But what is also being conveniently not discussed much is the fact that one of the witnesses of Kavanaugh’s most popular accuser, Christine Blasey Ford, has zero confidence in her story.

According to Mollie Hemmingway at The Federalist, a new book investigating the Kavanaugh debacle revealed that Ford’s lifelong friend Leland Keyser thought the story was false from the get-go as they both attended the same party where Kavanaugh had allegedly attacked her. Regardless, the authors considered her statement true:

Buried at the end of their new book “The Education of Brett Kavanaugh: An Investigation,” reporters Robin Pogebrin and Kate Kelly quietly admit that Christine Blasey Ford’s lifelong friend Leland Keyser did not believe her friend’s tale of a sexual assault at a party they both supposedly attended. Keyser was named by Ford as a witness, one of four who denied any knowledge of the event in question.

The book offers no evidence in support of the allegations made by Christine Blasey Ford, but, they write, their “gut reaction” was that her allegations “rang true.”

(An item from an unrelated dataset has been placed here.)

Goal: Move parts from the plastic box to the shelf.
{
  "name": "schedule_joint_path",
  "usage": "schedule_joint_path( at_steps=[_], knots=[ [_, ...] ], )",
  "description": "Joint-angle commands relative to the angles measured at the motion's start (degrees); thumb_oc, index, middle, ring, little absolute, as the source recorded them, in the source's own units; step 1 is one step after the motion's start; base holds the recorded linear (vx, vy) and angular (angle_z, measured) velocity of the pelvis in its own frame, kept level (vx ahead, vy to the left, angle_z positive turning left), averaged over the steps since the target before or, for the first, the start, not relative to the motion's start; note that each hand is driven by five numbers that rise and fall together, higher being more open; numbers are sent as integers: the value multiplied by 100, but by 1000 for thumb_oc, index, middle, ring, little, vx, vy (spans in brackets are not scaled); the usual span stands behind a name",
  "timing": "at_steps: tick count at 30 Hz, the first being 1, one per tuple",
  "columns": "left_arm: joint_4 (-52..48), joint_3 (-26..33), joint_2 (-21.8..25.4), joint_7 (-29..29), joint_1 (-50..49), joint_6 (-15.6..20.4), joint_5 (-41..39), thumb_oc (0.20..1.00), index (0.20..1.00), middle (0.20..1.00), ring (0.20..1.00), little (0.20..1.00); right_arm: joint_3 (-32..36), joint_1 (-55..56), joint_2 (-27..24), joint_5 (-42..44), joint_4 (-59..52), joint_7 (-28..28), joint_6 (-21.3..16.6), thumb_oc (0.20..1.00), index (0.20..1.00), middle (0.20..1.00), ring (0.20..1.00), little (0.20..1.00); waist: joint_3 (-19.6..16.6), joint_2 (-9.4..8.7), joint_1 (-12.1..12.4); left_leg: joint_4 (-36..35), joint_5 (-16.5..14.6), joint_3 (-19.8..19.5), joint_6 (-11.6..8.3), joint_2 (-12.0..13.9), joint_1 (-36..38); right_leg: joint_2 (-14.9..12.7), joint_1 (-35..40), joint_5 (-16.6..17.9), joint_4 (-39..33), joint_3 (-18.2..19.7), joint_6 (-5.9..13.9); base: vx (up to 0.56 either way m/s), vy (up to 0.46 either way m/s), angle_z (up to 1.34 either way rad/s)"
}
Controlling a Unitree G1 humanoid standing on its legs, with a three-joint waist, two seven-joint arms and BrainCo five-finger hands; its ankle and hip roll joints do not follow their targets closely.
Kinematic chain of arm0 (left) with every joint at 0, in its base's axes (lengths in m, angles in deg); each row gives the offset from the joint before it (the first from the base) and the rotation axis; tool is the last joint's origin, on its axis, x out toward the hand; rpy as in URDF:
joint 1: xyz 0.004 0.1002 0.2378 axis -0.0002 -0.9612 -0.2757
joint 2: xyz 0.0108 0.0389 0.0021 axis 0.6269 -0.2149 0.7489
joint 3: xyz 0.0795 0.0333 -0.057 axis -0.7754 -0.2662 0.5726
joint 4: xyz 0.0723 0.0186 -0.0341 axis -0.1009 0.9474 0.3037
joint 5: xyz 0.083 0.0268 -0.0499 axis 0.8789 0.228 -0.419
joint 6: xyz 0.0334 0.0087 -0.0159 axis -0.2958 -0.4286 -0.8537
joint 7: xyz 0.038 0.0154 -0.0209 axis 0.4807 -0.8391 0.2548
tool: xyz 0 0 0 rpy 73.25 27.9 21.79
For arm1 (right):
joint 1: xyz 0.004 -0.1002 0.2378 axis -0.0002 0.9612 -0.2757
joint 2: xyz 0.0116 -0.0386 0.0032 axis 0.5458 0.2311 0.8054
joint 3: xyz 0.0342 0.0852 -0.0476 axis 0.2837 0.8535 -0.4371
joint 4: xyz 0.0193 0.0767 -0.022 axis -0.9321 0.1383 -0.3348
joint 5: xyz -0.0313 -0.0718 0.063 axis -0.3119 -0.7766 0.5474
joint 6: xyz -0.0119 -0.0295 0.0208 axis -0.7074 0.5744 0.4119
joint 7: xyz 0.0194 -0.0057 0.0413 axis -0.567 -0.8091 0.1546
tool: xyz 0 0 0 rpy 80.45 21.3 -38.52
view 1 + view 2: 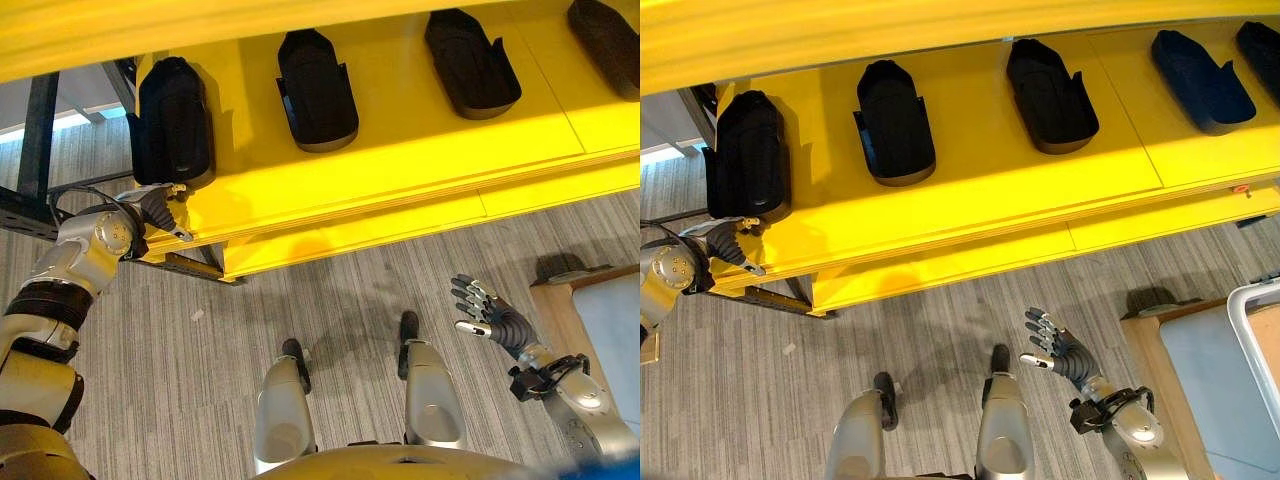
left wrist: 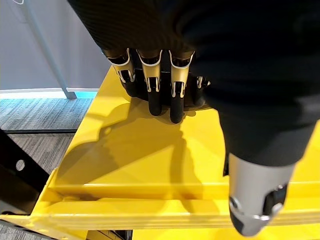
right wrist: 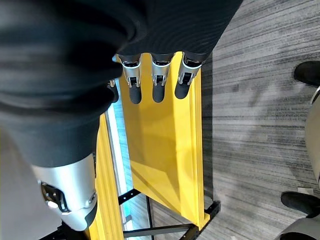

Their “gut” instinct was based on the fact that Blasey Ford and Kavanaugh grew up in the same rough area and she had dated one of his friends. Further, Leland Keyser had gone out on a date — maybe even two dates, they’re not sure — with a friend of Kavanaugh’s. “None of that means that Ford was, in fact, assaulted by Kavanaugh,” they write, “But it does mean that she has a baseline level of credibility as an accuser.” It is unclear what they mean.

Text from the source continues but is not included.